Literature DB >> 15282293

Kinetochores prevent repair of UV damage in Saccharomyces cerevisiae centromeres.

Christoph Capiaghi1, The Vinh Ho, Fritz Thoma.   

Abstract

Centromeres form specialized chromatin structures termed kinetochores which are required for accurate segregation of chromosomes. DNA lesions might disrupt protein-DNA interactions, thereby compromising segregation and genome stability.
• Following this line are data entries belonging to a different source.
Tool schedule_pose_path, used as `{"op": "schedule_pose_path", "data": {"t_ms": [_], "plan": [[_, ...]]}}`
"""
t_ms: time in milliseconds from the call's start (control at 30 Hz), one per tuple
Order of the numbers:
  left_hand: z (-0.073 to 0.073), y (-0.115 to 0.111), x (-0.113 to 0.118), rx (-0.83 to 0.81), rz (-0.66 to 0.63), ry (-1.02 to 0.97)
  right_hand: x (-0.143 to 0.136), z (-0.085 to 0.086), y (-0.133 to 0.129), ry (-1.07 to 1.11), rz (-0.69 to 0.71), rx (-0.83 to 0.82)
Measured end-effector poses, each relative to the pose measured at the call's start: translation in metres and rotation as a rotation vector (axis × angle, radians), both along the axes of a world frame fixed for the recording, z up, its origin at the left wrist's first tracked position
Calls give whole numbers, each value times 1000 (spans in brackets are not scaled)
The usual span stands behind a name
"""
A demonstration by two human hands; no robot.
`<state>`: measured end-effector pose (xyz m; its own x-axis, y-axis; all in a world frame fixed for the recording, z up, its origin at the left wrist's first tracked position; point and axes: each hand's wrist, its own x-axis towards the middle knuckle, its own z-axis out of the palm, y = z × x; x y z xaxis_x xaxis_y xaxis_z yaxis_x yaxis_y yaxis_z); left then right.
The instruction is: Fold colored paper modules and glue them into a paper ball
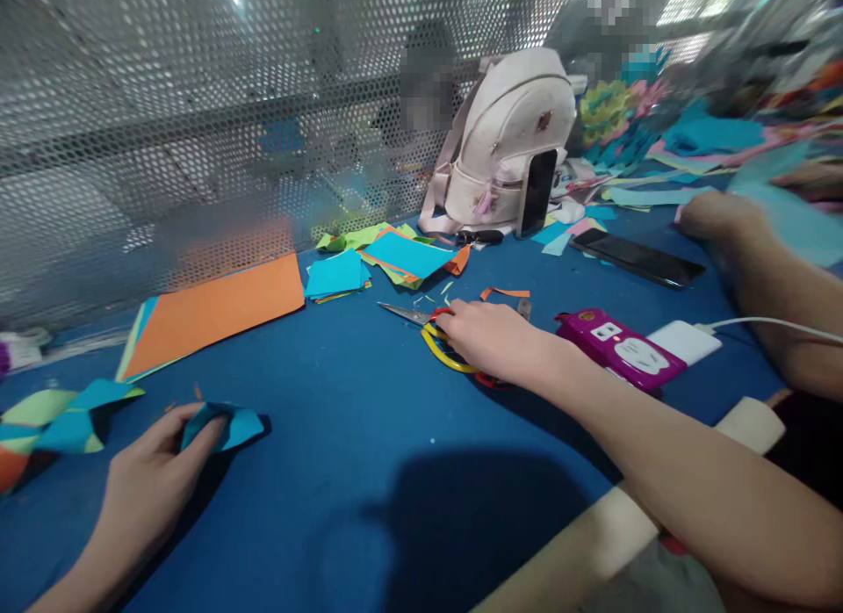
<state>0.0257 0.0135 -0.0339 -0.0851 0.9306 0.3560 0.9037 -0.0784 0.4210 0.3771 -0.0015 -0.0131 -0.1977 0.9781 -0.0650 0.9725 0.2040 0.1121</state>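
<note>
My left hand pinches a folded piece of blue paper just above the blue tabletop. Farther right, my right hand is closed over the handles of a pair of scissors. Yellow and red show on those handles, and the metal blades lie on the table pointing left. My palm hides part of the handles. Near the blade tips are small paper scraps and an orange paper strip. Left of my left hand lie several folded paper shapes in blue, green and orange.
Orange sheets and stacked blue squares lie by the perforated metal panel. A white backpack supports an upright phone; another phone lies flat. A purple power strip sits beside another person's arm.
</note>
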Motion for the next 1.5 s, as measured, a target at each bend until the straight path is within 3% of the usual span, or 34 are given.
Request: {"op": "schedule_pose_path", "data": {"t_ms": [233, 367, 500, 667, 833, 1067, 1233, 1500], "plan": [[1, -1, 3, -82, 17, -143, 0, -3, 0, -2, -18, 9], [0, -7, 3, -80, -20, -166, -4, 1, -5, -8, -29, 157], [4, -14, 8, -131, -62, -211, -21, 5, -14, 263, 89, 250], [11, -16, 24, -179, -210, -246, -58, 4, -21, 687, 256, 88], [16, -9, 56, -179, -346, -279, -86, 2, -14, 936, 148, -121], [3, 7, 89, -170, -484, -399, -95, -15, 1, 950, 86, -33], [-6, 13, 91, -213, -509, -489, -93, -24, 12, 933, 115, 44], [-11, 10, 92, -331, -520, -603, -97, -28, 16, 1108, 218, 191]]}}
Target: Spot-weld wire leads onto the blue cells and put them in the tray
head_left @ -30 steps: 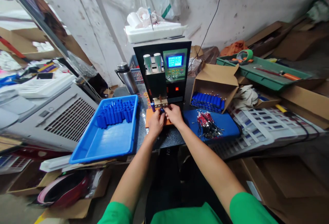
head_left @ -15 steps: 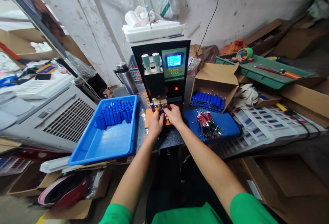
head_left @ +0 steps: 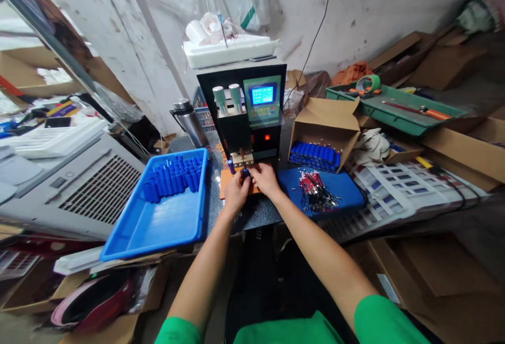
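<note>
Under the electrode head of a black spot welder [head_left: 258,139], my left hand [head_left: 236,190] grips a blue battery cell [head_left: 245,172], partly hidden by the fingers. My right hand [head_left: 265,179] is closed in a pinch right beside the cell; whatever lies between its fingertips is too small to make out. Another blue cell stands upright just left of the welding head. Both hands are over an orange board [head_left: 225,186] at the foot of the machine. The welder's blue screen [head_left: 263,95] is lit.
To the left, a blue tray [head_left: 152,241] holds many upright blue cells. On the right are a cardboard box [head_left: 329,115] of stacked cells and a bundle of red and black wires [head_left: 315,190] on a blue pad. A steel flask [head_left: 192,123] stands behind the tray.
The whole view has shifted slightly, with the scene a little further left. Both hands keep nearly the same place at the welder, and the cell stays in the left hand.
</note>
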### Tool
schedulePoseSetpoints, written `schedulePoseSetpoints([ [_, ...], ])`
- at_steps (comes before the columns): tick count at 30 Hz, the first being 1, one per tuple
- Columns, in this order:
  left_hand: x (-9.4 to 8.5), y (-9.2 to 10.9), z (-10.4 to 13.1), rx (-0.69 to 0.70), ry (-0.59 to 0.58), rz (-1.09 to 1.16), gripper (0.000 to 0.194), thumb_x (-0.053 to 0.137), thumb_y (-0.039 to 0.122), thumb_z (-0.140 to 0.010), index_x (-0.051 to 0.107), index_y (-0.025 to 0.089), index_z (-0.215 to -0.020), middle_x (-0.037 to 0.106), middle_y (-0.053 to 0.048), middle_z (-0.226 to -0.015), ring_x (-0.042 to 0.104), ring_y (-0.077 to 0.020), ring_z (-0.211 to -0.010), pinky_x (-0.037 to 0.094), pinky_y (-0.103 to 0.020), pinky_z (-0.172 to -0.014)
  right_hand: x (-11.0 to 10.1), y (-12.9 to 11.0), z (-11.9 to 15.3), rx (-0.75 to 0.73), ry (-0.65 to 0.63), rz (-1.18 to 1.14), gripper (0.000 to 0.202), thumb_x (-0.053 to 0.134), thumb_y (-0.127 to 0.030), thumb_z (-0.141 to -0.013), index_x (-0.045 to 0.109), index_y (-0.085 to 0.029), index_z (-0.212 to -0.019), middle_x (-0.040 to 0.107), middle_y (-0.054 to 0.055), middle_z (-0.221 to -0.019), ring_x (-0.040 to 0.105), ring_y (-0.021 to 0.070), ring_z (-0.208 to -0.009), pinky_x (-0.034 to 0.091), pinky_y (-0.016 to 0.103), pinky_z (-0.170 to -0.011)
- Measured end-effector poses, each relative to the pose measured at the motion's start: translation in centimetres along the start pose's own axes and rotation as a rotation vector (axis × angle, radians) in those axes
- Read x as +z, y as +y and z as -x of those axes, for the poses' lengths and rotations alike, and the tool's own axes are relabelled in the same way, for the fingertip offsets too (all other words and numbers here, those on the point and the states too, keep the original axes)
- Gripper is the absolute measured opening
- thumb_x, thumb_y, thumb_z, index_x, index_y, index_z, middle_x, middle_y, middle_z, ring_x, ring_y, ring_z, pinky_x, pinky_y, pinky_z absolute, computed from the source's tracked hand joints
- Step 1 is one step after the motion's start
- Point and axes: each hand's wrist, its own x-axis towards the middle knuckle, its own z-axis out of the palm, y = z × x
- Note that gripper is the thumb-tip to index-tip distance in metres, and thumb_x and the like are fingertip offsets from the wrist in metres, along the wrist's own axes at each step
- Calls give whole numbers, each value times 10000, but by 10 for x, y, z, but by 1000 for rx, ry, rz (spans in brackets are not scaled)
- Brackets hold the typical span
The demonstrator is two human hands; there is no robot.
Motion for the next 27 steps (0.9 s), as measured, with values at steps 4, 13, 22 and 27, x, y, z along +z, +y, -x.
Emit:
schedulePoseSetpoints([
  [4,0,-1,1,31,9,25,279,557,334,-886,652,175,-1096,716,-52,-937,654,-169,-802,494,-275,-744,-9,-6,13,-66,6,50,283,587,-404,-846,670,-164,-721,625,8,-558,602,151,-546,437,218,-507],
  [13,2,-6,2,229,123,-142,279,540,339,-854,661,179,-1048,678,-86,-1021,648,-191,-852,512,-291,-746,-13,-22,25,-93,-8,230,340,634,-359,-851,661,-173,-568,626,27,-511,604,152,-547,399,217,-512],
  [22,-1,-9,-6,398,236,-88,308,585,433,-876,680,160,-981,687,-88,-978,663,-187,-794,531,-311,-770,-86,6,14,12,237,-231,439,666,-476,-775,738,-121,-1025,657,15,-667,541,103,-480,455,208,-453],
  [27,-5,-6,-6,399,216,-47,279,582,427,-876,697,177,-919,715,-67,-902,681,-205,-811,532,-324,-788,-182,23,12,-88,619,144,517,550,-463,-873,673,-106,-1225,712,76,-826,648,164,-647,533,271,-637],
])
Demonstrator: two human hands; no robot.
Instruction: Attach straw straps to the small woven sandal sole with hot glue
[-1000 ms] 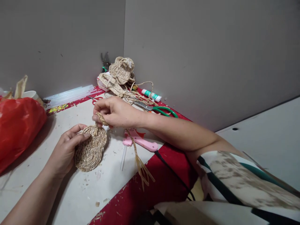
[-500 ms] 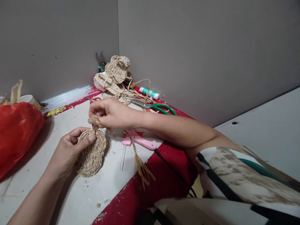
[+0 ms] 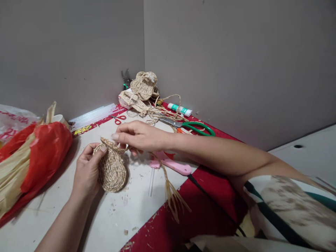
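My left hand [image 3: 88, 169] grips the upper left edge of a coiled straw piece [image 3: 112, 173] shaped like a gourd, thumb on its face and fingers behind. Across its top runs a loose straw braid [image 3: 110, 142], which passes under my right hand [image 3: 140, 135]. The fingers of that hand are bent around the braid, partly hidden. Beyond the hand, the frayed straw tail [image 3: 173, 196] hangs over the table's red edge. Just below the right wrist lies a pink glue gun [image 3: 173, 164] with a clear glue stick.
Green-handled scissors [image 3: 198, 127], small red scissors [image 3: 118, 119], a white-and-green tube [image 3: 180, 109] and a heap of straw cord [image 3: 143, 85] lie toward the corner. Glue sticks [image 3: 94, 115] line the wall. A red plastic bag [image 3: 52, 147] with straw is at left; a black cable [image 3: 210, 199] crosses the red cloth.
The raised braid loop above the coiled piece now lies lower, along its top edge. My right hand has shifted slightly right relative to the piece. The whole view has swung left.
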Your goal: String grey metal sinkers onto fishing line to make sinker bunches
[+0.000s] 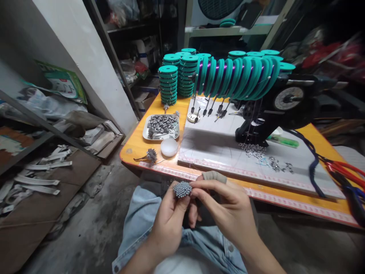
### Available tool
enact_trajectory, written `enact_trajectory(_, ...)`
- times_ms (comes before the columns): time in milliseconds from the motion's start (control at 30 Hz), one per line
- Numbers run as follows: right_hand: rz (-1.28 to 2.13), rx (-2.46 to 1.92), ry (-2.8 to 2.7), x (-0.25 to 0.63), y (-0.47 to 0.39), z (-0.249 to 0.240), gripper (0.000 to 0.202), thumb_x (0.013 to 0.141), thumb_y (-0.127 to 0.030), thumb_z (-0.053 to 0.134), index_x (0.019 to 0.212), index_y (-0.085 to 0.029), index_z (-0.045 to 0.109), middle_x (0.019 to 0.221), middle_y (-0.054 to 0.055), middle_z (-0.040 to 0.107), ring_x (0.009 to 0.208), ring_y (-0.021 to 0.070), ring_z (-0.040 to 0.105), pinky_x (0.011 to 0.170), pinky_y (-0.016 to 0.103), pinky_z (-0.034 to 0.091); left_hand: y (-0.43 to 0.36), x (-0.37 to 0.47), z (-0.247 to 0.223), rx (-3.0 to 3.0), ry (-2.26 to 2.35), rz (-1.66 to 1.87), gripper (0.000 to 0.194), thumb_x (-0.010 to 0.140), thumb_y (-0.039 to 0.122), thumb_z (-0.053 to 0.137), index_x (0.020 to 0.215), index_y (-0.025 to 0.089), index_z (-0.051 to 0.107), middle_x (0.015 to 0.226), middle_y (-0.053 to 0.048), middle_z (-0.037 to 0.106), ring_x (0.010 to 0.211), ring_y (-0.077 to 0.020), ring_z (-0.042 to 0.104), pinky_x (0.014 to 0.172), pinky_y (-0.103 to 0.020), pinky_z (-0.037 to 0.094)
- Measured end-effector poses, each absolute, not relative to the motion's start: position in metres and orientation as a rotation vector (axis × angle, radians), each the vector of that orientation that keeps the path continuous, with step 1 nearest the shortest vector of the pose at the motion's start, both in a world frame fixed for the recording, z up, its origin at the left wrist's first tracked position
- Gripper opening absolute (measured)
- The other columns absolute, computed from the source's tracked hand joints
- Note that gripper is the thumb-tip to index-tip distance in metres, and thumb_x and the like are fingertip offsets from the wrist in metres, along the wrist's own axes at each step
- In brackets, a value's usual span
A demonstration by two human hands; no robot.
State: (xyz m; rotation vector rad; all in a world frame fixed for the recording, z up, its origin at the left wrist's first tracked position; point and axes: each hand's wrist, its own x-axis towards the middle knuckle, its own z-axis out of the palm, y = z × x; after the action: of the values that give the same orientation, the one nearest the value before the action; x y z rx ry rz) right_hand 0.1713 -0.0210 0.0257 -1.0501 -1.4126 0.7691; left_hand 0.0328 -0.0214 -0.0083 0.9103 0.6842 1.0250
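Observation:
My left hand (169, 224) is closed around a tight bundle of thin grey rods (182, 189), their round ends facing up towards me. At the bundle's right edge, my right hand (230, 201) pinches with thumb and forefinger; whatever is between those fingertips is too small to make out. A grey wrap covers one finger of the right hand. Both hands are above my lap, in front of the table edge. On the table's left front corner lies a similar spiky grey bundle (151, 155), beside a round translucent lid or dish (169, 147).
A white tray (145, 132) holds many small metal cylinders. Teal spools (168, 85) stand stacked behind it. More spools with purple wire hang on a black machine (288, 99). Small metal parts (253, 150) lie on the grey board (211, 146). Red-handled pliers (346, 171) are at right.

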Motion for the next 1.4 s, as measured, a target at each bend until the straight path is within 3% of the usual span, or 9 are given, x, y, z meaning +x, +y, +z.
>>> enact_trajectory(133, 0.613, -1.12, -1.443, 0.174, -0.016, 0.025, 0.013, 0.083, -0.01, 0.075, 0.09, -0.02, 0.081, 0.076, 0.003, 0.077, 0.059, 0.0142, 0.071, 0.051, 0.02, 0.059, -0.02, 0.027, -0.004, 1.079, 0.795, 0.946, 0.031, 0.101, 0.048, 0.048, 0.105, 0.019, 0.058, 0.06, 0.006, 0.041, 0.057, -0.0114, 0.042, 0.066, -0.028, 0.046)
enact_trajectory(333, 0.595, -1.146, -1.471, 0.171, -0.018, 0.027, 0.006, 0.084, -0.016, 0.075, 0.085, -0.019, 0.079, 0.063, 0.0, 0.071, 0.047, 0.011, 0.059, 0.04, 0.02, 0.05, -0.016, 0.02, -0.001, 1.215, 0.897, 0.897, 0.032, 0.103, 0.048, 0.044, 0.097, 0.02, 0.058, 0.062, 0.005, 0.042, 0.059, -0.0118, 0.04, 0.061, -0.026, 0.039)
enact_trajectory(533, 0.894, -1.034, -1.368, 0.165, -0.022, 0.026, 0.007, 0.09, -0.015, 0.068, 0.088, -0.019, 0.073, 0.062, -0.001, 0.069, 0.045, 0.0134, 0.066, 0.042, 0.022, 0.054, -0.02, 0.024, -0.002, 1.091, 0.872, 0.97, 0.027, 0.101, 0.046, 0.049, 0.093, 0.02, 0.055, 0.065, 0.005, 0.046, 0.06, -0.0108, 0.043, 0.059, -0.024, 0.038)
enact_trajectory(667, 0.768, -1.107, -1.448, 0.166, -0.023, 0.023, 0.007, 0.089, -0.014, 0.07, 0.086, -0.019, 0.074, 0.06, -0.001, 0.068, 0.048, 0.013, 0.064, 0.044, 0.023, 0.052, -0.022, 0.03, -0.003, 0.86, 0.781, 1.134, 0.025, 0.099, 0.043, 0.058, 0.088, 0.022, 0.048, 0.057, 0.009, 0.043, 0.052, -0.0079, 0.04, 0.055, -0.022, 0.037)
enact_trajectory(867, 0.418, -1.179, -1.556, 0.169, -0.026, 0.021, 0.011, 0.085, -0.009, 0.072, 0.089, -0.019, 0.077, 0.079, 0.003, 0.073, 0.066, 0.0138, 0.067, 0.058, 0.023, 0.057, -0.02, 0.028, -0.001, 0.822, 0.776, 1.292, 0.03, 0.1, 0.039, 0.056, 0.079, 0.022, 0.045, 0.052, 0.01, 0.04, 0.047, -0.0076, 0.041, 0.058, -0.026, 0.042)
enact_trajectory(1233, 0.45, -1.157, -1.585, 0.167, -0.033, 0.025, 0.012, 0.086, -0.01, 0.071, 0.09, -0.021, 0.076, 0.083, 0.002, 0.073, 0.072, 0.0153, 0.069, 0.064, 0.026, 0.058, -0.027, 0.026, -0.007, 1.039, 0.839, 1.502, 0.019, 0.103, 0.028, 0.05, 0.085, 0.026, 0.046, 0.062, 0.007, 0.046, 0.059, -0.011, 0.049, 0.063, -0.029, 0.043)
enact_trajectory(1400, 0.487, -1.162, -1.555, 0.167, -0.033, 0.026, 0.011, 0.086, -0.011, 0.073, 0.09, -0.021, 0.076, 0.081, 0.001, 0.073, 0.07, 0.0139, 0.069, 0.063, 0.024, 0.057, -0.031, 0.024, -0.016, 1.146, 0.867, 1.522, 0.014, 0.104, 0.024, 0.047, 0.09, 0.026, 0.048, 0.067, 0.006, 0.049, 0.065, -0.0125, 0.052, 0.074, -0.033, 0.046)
We show that yeast centromeres are heavily resistant to removal of UV-induced DNA lesions by two different repair systems, photolyase and nucleotide excision repair. Repair resistance persists in G(1)- and G(2)/M-arrested cells. Efficient repair was obtained only by disruption of the kinetochore structure in a ndc10-1 mutant, but not in cse4-1 and cbf1 Delta mutants. Moreover, UV photofootprinting and DNA repair footprinting showed that centromere proteins cover about 120 bp of the centromere elements CDEII and CDEIII, including 20 bp of flanking CDEIII. Thus, DNA lesions do not appear to disrupt protein-DNA interactions in the centromere. Maintaining a stable kinetochore structure seems to be more important for the cell than immediate removal of DNA lesions. It is conceivable that centromeres are repaired by postreplication repair pathways.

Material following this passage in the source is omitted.